AAS have been widely used as image and performance enhancement drugs. Development of dependency on AAS is a public health concern. Although the FDA has recently withdrawn approval for oxandrolone, it might still be used by patients such as our own, by obtaining it surreptitiously without a prescription. Also, other AAS such as danazol and nandrolone continue to be approved, and it is possible that their use could lead to similar adverse effects. There are many adverse effects associated with the use of AAS. While some are common, like hirsutism, acne, libido change, atrophy of testes, and infertility, others may be relatively rare. Bleeding is an uncommon adverse effect associated with AAS. It is important to be aware of the possibility of transient bleeding manifestations as a possible adverse effect of oxandrolone or other AAS, especially in young, otherwise healthy adults. A thorough evaluation of all medications, prescribed or otherwise, is particularly important when dealing with unusual presenting symptoms.
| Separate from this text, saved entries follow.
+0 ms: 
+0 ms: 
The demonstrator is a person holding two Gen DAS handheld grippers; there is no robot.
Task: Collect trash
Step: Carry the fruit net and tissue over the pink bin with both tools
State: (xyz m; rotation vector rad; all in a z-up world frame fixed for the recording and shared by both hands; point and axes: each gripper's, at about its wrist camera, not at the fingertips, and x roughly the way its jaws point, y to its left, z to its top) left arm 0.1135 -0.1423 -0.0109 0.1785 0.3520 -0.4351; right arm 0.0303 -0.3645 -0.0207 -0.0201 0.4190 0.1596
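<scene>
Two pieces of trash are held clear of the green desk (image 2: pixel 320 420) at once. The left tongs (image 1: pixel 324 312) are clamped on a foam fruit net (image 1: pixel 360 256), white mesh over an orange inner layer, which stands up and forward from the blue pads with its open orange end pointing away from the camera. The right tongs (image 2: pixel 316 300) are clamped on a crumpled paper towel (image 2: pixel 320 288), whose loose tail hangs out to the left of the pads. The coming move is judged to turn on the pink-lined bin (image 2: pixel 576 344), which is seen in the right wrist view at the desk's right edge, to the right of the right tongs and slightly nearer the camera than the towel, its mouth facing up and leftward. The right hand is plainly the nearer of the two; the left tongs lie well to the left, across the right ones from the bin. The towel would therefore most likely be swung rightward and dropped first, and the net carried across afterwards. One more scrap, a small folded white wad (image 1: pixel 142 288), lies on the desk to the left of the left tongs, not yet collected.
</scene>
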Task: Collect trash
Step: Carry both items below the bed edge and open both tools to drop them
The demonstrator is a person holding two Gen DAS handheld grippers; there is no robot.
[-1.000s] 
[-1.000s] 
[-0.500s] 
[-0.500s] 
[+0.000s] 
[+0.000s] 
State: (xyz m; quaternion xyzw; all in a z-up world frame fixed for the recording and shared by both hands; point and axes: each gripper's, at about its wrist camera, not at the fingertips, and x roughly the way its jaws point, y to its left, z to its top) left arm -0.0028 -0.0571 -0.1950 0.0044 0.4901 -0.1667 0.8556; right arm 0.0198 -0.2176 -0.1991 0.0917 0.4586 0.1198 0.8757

AAS might not appear on standard medication reconciliation sections in electronic medical records (especially if being taken without a prescription) or on basic toxicology screen results. Obtaining a good history, with time course, of use of such drugs in relation to appearance of symptoms can be the key to making the diagnosis.

AAS-associated hemorrhagic manifestations are variable and unpredictable. More research is needed to find various factors that could influence AAS-associated bleeding versus thrombotic complications.